Н. В. ГОГОЛЬ — П. В. АННЕНКОВУ
Остенде, 7-го сентября (1847 г.) [Это третье из дошедших до нас писем Гоголя к Анненкову 1847 г. Ответные письма Анненкова не дошли, поэтому и полемика, заключенная в этих письмах, полностью не может быть восстановлена. ]
Понятие мое о божестве не так узко, как вы думаете; по крайней мере, оно гораздо пространнее того смысла, который вы придали словам моим. Но это предмет долгих речей и толков, а потому и отложим его. Покамест дело в том, что мы все идем к тому же, но у всех нас разные дороги, а потому, покуда еще не пришли, мы не можем быть совершенно понятными друг другу. Все мы ищем того же: всякий из мыслящих ныне людей, если только он благороден душой и возвышен чувствами, уже ищет законной желанной середины, уничтоженья лжи и преувеличенностей во всем и снятья грубой коры, грубых толкований, в которые способен человек облекать самые великие и с тем вместе простые истины. Но все мы стремимся к тому различными дорогами, смотря по разнообразию данных нам способностей и свойств в нас работающих: один стремится к тому путем религии и самопознанья внутреннего, другой — путем изысканий исторических и опыта (над другими), третий — путем наук естествознательных, четвертый — путем поэтического постигновенья и орлиного соображенья вещей, не обхватываемых взглядом простого человека, словом — разными путями, смотря по большему или меньшему в себе развитию преобладательно в нем заключенной способности. Анатомируя человека, видим, что в мозгу и голове особенно устроены для этого органы: возвышенья и шишки на голове.

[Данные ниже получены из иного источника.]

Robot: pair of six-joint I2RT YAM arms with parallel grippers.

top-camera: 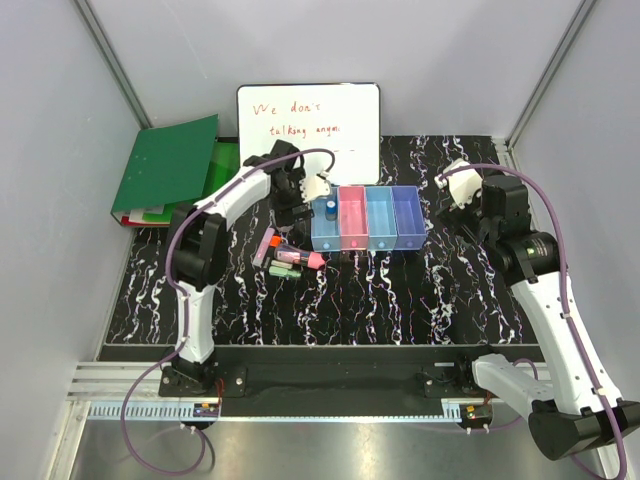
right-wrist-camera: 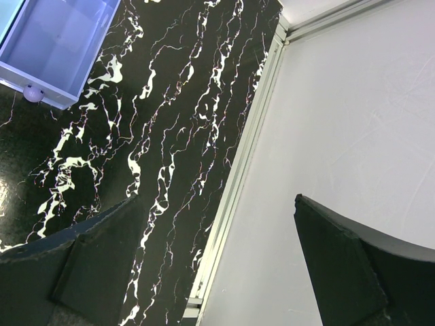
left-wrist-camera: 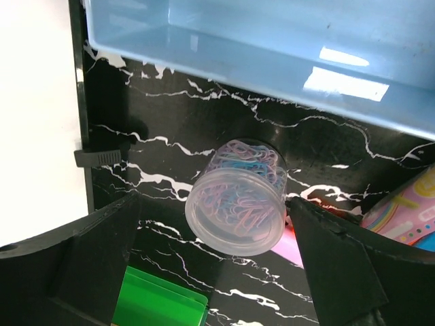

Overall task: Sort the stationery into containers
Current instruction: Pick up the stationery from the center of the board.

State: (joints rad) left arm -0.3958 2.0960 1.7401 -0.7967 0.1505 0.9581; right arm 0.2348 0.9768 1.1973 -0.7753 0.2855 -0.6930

Органы даны — стало быть они нужны затем, чтобы каждый стремился своей дорогой и производил в своей области открытия, никак невозможные для того, кто имеет другие органы. Он может наговорить много излишеств, может увлечься своим предметом, но не может лгать, увлечься фантомом, потому что говорит он не от своего произволения: говорит в нем способность, в нем заключенная, и потому у всякого лежит какая-нибудь правда. Правду эту усмотреть может только всесторонний и полный гений, который получил на свою [долю] полную организацию во всех отношениях. Прочие люди будут путаться, сбиваться, мешаться, привязываться к словам и попадать в бесконечные недоразумения. Вот почему всякому необыкновенному человеку следует до времени не обнаруживать своего внутреннего процесса, которые совершаются теперь повсеместно, и прежде всего в людях, стоящих впереди: всякое слово его будет принято в другом смысле, и что в нем состоянье переходное, то будет принято другими за нормальное. Вот почему всякому человеку, одаренному талантом необыкновенным, следует прежде состроиться сколько-нибудь самому.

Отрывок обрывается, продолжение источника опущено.